_Work instructions_: Search the material for the string "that", then show every line where it turns up.

_Stored data_:
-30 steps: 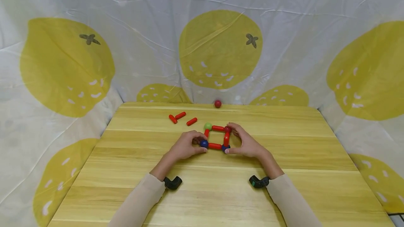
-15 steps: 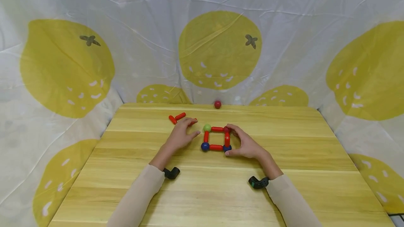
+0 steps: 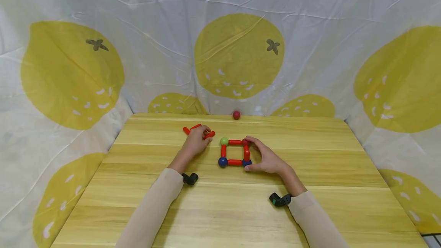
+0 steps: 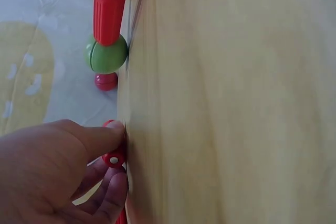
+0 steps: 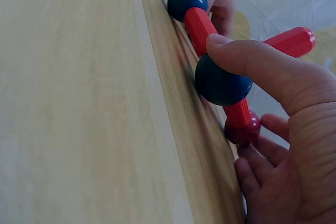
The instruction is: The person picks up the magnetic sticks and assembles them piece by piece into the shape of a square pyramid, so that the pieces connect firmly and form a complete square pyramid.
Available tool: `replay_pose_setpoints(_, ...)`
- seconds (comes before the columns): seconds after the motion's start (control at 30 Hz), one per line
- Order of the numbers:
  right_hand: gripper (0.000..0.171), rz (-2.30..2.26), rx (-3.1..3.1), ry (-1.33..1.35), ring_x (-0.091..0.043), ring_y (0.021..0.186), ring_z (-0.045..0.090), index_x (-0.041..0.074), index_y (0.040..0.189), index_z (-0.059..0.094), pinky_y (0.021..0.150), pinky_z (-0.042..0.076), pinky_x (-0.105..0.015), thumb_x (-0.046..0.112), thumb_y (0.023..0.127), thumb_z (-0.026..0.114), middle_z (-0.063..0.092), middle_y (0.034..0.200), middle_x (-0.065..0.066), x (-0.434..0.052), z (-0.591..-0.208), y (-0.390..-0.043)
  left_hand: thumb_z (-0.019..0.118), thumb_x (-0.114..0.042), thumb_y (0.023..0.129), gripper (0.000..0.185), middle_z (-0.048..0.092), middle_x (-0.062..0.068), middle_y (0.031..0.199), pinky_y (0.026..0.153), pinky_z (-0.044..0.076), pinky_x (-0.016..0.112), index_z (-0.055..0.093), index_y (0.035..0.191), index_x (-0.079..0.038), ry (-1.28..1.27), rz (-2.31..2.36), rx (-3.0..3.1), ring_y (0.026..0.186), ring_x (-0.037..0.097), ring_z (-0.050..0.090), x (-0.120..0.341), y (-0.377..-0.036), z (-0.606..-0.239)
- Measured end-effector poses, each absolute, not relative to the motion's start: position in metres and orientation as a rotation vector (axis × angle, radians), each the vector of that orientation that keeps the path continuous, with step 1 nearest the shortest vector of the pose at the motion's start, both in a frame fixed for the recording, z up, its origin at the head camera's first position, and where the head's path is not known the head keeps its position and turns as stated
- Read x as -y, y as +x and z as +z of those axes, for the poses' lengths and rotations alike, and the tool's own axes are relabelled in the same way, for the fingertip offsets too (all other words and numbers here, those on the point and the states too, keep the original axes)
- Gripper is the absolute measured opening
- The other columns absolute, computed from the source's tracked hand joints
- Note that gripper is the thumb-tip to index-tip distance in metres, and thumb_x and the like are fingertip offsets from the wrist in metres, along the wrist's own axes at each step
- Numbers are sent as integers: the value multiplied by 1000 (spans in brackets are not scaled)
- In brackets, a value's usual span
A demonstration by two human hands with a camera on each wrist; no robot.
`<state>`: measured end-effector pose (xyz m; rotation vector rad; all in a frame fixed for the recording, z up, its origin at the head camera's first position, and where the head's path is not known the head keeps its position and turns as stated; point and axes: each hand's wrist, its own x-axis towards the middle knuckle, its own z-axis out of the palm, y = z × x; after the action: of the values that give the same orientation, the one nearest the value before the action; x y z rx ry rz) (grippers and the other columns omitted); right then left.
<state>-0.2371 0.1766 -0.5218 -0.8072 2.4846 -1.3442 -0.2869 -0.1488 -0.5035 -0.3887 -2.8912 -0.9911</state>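
The left hand (image 3: pixel 195 142) pinches a loose red rod (image 3: pixel 209 134) as the right hand (image 3: pixel 267 160) grips the rod-and-ball square (image 3: pixel 235 152), which a careless nudge could likely knock apart.

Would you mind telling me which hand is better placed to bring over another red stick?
Probably the left hand: its fingers are already on a loose red stick, while the right hand holds the square frame.

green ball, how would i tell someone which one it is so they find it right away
On the wooden table, find the small square of red sticks beside the right hand. The green ball sits at its far left corner. It is the only green piece: the near corners are blue balls and the lone ball at the table's far edge is red.
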Motion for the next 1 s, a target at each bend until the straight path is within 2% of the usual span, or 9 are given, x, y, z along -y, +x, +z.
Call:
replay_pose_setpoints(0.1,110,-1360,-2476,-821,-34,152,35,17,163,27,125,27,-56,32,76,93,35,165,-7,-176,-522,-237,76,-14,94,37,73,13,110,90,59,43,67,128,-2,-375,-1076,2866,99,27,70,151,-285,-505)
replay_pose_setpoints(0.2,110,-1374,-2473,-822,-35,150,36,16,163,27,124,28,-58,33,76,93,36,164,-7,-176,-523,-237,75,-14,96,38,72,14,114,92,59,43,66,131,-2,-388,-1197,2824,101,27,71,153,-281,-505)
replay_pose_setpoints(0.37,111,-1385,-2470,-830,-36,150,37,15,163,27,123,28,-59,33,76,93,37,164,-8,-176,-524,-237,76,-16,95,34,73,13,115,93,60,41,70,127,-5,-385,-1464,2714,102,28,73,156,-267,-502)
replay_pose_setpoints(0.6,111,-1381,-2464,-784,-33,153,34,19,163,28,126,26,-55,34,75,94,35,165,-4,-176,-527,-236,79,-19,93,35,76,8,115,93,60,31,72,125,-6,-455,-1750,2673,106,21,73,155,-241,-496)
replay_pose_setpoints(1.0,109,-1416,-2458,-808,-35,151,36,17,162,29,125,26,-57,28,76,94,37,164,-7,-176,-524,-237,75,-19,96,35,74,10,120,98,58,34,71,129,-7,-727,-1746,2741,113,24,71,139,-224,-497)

_Result_:
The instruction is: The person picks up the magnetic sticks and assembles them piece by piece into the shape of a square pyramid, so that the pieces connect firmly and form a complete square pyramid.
- Measured end-effector poses, each absolute, not relative to the motion's start: position in metres and orientation as a rotation vector (axis × angle, radians), each the vector of that orientation that keeps the path continuous, with step 1 nearest the shortest vector of the pose at the motion's start, both in a frame fixed for the recording, z up, its origin at the head camera's first position, and where the head's path is not known the head keeps its position and turns as stated
- Note that gripper is the thumb-tip to index-tip distance in metres, and thumb_x and the like are fingertip offsets from the wrist in metres, along the wrist's own axes at each step
`<state>`: measured end-effector pose (xyz m; rotation vector rad; all in a frame fixed for the recording, z up, its origin at the head camera's first position, and where the head's path is not known the head keeps its position and turns as stated; point and axes: each hand's wrist, its own x-axis towards the middle knuckle, its own z-axis out of the palm, y = z × x; after the action: of the values that give the same orientation, the one nearest the value before the action; x y z rx ry rz) (grippers and the other columns omitted); right then left.

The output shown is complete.